The shepherds knew that the secret to an easy life was in keeping the flock content. They were easier to control that way. So they led them forth, fed them and always sang to them, saying: “Peace, peace, have no fear; all is peace and safety here.”
Then one day, a wolf drew near the edge of the fold and the shepherds saw it. Suddenly it snatched away a lamb and drew it into the woods to devour it. The rest of the sheep never realized what had happened; they only thought of the wolf as another sheep and went about their business. But the shepherds knew.
So the shepherds reasoned among themselves, saying: “We really should try to save the lamb; but if we do, there will be a fight with a great deal of noise and the whole flock will know that something is wrong. They’ll become frightened and suddenly we’ll have 2,000 scared sheep on our hands.”
Therefore, knowing that intervention would make their jobs more difficult, the shepherds decided to do nothing. So from time to time the wolf returned and another lamb was taken. The shepherds closed one eye and turned away while continuing their songs of peace — whereas in reality, peril stalked the fold.
Time passed, and “The Master” sent the shepherds a present: a Sheep Dog, whom “He” had bred for the purpose of tending sheep. The dog made the shepherds tasks easier: he cared for the sheep, found them when they went astray and licked their wounds. Everyone loved the sheep dog.
Then one day the wolf returned and the sheep dog saw it. His eyes sharpened as the wolf drew near and fell upon a lamb to carry it away. The dog ran quickly to the shepherds, barking furiously in beckoning them to come; but the shepherds only calmed the dog and bid him silence, for he was scaring the sheep with all of his noise.
Two days later, the wolf returned. Again he took a lamb, and when the sheep dog saw it he ran to the shepherds as before. Again they rebuked him and bade him silence, and the sheep dog became confused. For “The Master” had trained him both to trust the shepherds and to protect the sheep, so he was torn.
Yet again the wolf returned; but this time as it approached the fold, the sheep dog drew near to it in a crouch. As the wolf stretched out its paw for the lamb, the sheep dog suddenly attacked it, nipping its flanks so that it yelped loudly with pain. A scuffle followed with loud barks and yelps as the dog chased the wolf back into the woods.
The sheep dog returned, scratched and panting. The lamb had been saved but a tremor of fear passed through the fold: What had just happened? And in the background, the shepherds began to scowl.
As time went by and the wolf returned, the sheep dog always fought with it. Sometimes he was able to deliver the lamb but sometimes not. And through it all, everyone’s attitude was changing:
The shepherds could not stop the dog because they knew he was doing “The Master’s” work rightly. Yet they hated him because he made it harder to calm the flock, and he was making them look bad.
The sheep were better at ‘feeling’ than thinking, but if their feelings could be translated into words they would go like this: “We used to love the dog because he cared for us, found us when we went astray, and licked our wounds. But look at how he treats that other sheep now!” (The wolf, in sheep’s clothing). “See what a vicious dog he has become! So now we hate the sheep dog!”

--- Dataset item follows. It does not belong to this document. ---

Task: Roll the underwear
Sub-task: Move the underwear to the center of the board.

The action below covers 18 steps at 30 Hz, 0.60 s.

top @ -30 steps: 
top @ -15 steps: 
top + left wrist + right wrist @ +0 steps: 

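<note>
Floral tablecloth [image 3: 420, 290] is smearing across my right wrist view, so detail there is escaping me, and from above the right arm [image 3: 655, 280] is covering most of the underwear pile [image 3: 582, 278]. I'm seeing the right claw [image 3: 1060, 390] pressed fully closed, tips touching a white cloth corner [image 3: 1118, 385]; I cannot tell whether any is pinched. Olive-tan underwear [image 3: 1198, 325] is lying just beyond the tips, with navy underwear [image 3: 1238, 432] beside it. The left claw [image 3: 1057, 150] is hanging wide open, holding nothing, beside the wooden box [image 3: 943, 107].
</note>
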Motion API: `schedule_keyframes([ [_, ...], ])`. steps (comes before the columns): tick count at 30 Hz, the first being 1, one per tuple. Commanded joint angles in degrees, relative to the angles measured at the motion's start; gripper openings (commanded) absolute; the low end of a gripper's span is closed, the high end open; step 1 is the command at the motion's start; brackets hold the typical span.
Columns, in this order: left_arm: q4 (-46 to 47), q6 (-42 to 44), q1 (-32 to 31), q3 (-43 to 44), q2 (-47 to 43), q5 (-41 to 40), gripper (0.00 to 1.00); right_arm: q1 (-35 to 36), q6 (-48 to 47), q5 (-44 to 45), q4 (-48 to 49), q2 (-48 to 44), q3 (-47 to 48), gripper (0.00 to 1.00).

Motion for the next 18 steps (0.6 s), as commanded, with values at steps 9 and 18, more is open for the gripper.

The wolf, of course, hated the sheep dog most of all.
And the sheep dog himself began to feel isolated, lonely and miserable; no one loved him any more, everyone seemed to hate him though he was laying down his life for them daily. And even though he was hated for it, he knew that he still had to do his “Master’s” bidding.
Then one day came the finale as the sheep dog and the wolf squared off for a final battle. Tooth and nail flashed with cutting fury, hair and hide were flying, barking and yelping filled the air. The last pretense of peace was shattered as the sheep came bleating to the shepherds in fear.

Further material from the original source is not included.